La campagne sucrière 2026-2027 est désormais fortement compromise au Cameroun. Voulant faire une transaction dans un cafouillage indescriptible avec des actionnaires inconnus par l’Etat du Cameroun et sans avoir donner des garanties assez fiables de leur départ de l’actionnariat de la Sosucam S.A, le Groupe Castel s’est vu stoppé dans leur déploiement par le Premier Ministre, Chef du gouvernement.

Fondée en 1965, la Sosucam S.A a été longtemps la propriété exclusive du Groupe SOMDIAA (Société d’Organisation, de Management et de Développement des Industries Alimentaires et Agricoles) dirigée par la Grande Famille Vilgrain. Avec une superficie exploitable de 38 000 Hectares à ce jour, la SOSUCAM S.A à avaler une autre société d’Etat dénommée à l’époque Camsuco. Ce qui aura permis à la famille Vilgrain de faire main basse sur toute la vallée sucrière s’étendant de la ville de Mbandjock jusqu’à Nkoteng dans le département de la Haute-Sanaga. Les bénéfices de la société ayant été largement gagnés durant de nombreuses années, l’ouverture à l’actionnariat divers a permis à la famille Vilgrain d’octroyer des parts au Groupe Castel.
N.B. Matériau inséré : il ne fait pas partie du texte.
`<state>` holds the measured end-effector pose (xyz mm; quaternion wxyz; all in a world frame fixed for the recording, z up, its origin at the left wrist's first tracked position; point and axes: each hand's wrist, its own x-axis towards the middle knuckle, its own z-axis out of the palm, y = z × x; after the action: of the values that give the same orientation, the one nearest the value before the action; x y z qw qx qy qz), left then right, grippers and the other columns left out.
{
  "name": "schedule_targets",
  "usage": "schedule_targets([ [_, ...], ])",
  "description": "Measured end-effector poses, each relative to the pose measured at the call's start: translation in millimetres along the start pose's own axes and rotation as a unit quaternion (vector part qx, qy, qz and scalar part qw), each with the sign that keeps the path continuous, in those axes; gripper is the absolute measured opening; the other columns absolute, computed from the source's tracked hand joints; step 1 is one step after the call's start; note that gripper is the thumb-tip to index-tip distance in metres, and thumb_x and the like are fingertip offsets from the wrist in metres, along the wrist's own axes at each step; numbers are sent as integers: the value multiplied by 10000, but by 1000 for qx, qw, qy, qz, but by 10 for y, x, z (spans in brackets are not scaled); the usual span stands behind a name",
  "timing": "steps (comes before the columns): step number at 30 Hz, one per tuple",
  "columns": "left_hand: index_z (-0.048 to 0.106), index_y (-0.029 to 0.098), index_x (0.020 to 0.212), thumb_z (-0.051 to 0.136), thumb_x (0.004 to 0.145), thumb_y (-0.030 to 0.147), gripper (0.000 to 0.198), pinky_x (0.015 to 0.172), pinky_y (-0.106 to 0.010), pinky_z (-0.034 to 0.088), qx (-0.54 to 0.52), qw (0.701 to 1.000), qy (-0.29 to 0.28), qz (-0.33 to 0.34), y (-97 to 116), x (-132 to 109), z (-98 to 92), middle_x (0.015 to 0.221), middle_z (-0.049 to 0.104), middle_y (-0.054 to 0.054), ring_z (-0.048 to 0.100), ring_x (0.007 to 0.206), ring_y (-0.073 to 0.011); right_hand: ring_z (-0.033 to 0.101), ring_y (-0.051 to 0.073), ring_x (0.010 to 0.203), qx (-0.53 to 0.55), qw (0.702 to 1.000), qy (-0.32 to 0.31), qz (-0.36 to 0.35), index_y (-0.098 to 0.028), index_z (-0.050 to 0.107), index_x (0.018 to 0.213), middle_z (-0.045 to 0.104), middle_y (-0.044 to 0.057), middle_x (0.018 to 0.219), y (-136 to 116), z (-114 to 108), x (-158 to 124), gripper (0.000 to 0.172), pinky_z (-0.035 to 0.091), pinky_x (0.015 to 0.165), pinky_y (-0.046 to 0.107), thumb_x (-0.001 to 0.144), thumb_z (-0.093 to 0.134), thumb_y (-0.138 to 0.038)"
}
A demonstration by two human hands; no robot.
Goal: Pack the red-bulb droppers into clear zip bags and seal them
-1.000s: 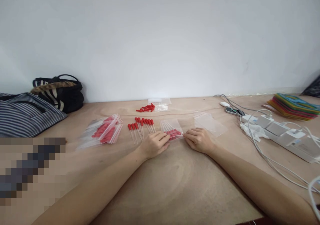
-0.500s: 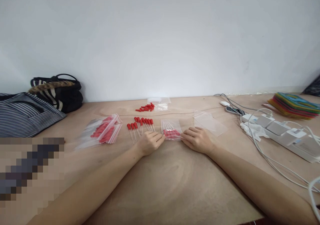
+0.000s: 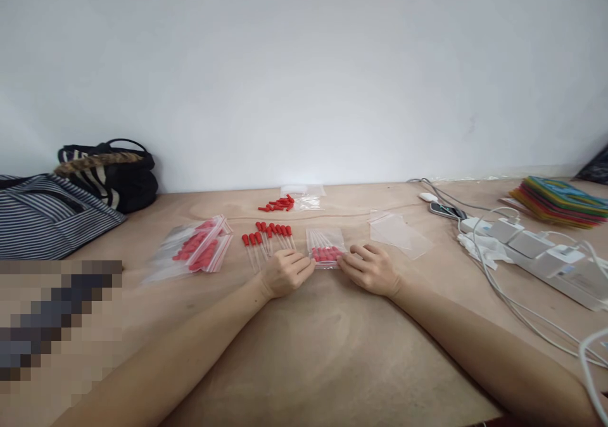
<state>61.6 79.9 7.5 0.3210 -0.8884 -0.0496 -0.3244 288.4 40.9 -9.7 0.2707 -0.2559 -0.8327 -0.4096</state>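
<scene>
A small clear zip bag with several red-capped droppers inside lies flat on the wooden table. My left hand pinches its near left corner with curled fingers. My right hand pinches the near right corner the same way. Just left of the bag, a loose row of red-capped droppers lies on the table. Filled zip bags are stacked further left.
Empty clear bags lie right of my hands. More red caps and clear tubes sit near the wall. A power strip with chargers and cables is at right, coloured mats beyond. Striped bags stand at left.
Both hands have drawn closer together along the bag's near edge, and the bag sits squarer to me than a second ago.
</scene>
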Motion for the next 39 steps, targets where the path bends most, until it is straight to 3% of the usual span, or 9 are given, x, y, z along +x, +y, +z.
schedule_targets([
  [5,564,121,790,455,840,92,123,518,-227,444,-2,1000,-5,-9,4,4,56,653,636,-12,592,585,-119,476,119,730,9,1000,15,-24,-146,583,662,568,13,703,-34,49,27,179,275,559,264,809,487,-110],
  [12,564,118,776,376,871,58,220,532,-232,453,-5,1000,-20,6,16,42,33,660,637,-17,598,611,-124,495,141,766,-3,999,31,-8,-150,616,793,606,32,785,-80,61,112,111,307,562,264,802,505,-144],
  [20,567,105,840,378,882,79,195,530,-243,455,0,1000,-14,-14,17,66,33,693,640,-34,603,654,-144,509,133,755,27,999,43,-18,-133,599,666,604,35,724,-114,106,194,235,323,568,262,823,430,-90],
  [28,567,98,826,365,888,83,211,552,-255,478,-10,1000,-3,-2,26,78,25,682,640,-33,603,663,-151,516,149,802,11,999,49,-3,-126,617,805,616,52,781,-137,101,200,162,351,591,272,827,457,-132],
  [34,569,97,869,360,886,72,211,568,-266,494,-14,1000,6,0,24,96,1,744,657,-52,609,703,-159,528,145,792,11,998,46,-44,-114,612,721,607,46,775,-139,61,239,207,366,603,278,815,434,-64],
  [39,574,102,848,375,877,63,205,534,-253,485,-14,1000,10,-14,21,64,9,677,645,-45,598,623,-146,534,144,822,22,998,55,-32,-124,611,739,611,39,762,-119,65,185,188,369,605,270,815,447,-71],
])
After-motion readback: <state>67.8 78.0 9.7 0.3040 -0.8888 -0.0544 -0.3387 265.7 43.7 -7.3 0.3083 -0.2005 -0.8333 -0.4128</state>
Selon des sources fiables, la belle histoire commence en Janvier 2011. Soucieux de garantir un approvisionnement certain en sucre et produire en grande quantité les produits brassicoles de sa firme « Brasseries du Cameroun », le groupe CASTEL va racheter des parts dans SOMDIAA à hauteur de 45%. Toujours plus gourmand, le Groupe CASTEL va grappiller plus de parts jusqu’au mois d’Avril 2022 au cours duquel CASTEL va racheter les derniers 13% des parts restants de la famille Vilgrain, portant sa participation à environ 87% de la SOSUCAM S.A. Un monopole obèse qui a occasionné un changement notoire de politique managériale avec pour conséquence directe une perte de productivité immédiate puisque le Groupe CASTEL n’étant pas spécialisé dans le sucre mais dans les produits agroalimentaires et brassicoles.

Lire aussi :Climat social /Théophile Alounan Mvehe : « Malgré les réformes entreprises, le goût de la fête du travail n’est pas très sucré à la Sosucam »  

Toujours selon nos sources, lorsque le Groupe CASTEL prend le monopole de la SOMDIAA en 2022, Alexandre Vilgrain est directement remplacé par Olivier Parent. Alexandre Vilgrain ayant dirigé la société de 1995 jusqu’en 2022 cumulait 27 ans d’expérience. Malheureusement, son remplaçant moins expérimenté, va appliquer de mauvaises réformes. Lors de la campagne sucrière 2023, une grève importante va déclencher, dans laquelle plus de 2 000 ouvriers seront impliqués. La société va annoncer avoir subie des pertes à hauteur de 15 milliards de FCFA. En 2024, les mêmes causes produiront les mêmes effets, la société annoncera en fin de campagne sucrière avoir perdue 22 milliards de FCFA. En 2025, ce sera 5 milliards de FCFA et 970 Hectares de plantations de cannes brulées. De quoi poser des interrogations sur l’actionnariat du Groupe CASTEL.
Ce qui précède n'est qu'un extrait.